=== SUPPLIED DATA ===
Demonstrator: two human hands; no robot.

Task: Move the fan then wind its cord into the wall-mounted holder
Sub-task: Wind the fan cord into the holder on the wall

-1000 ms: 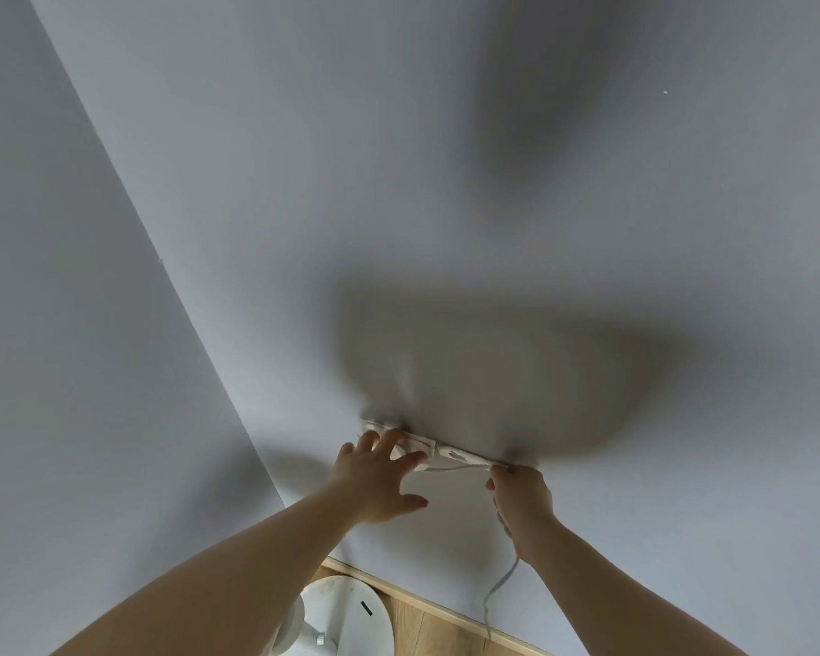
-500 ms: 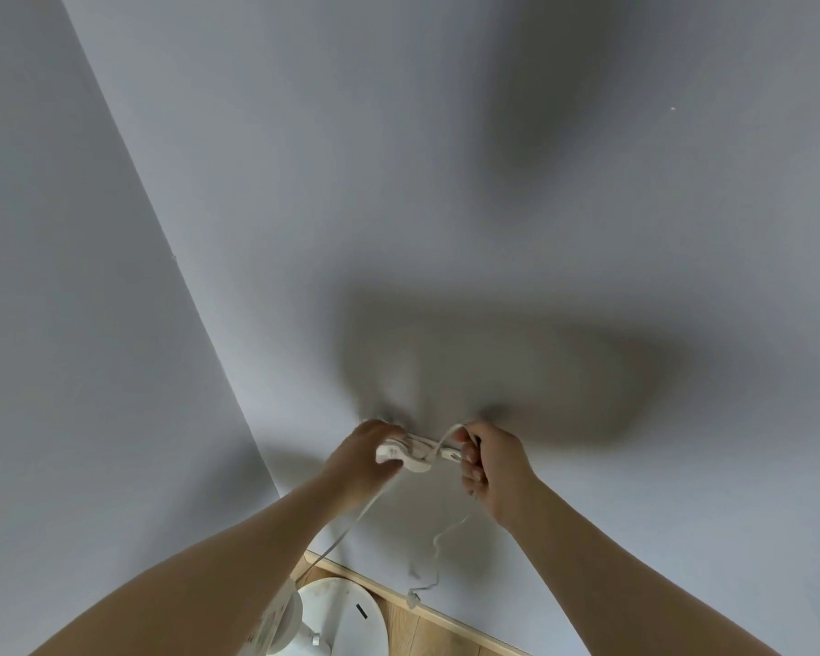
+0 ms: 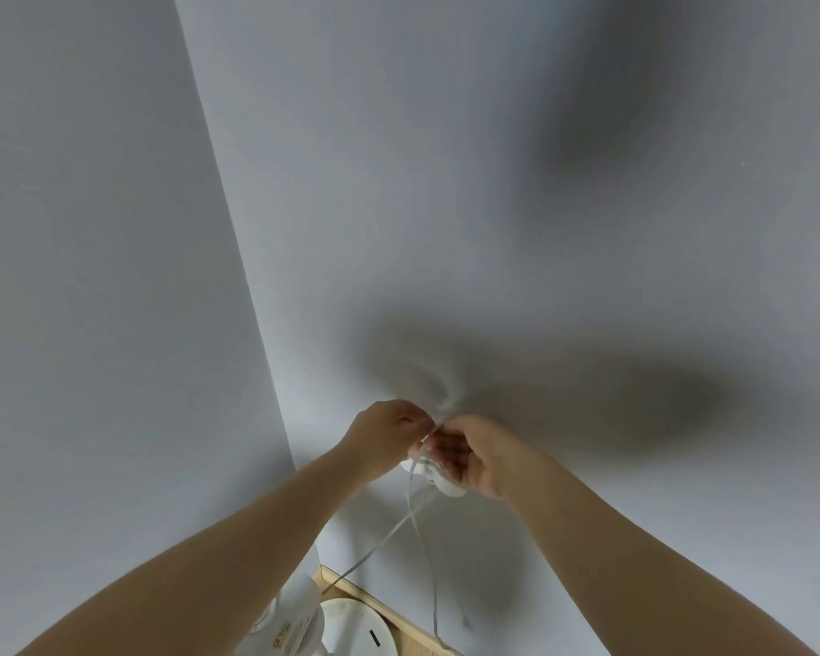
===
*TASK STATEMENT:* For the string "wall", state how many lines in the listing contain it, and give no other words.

*WRITTEN RESPONSE:* 2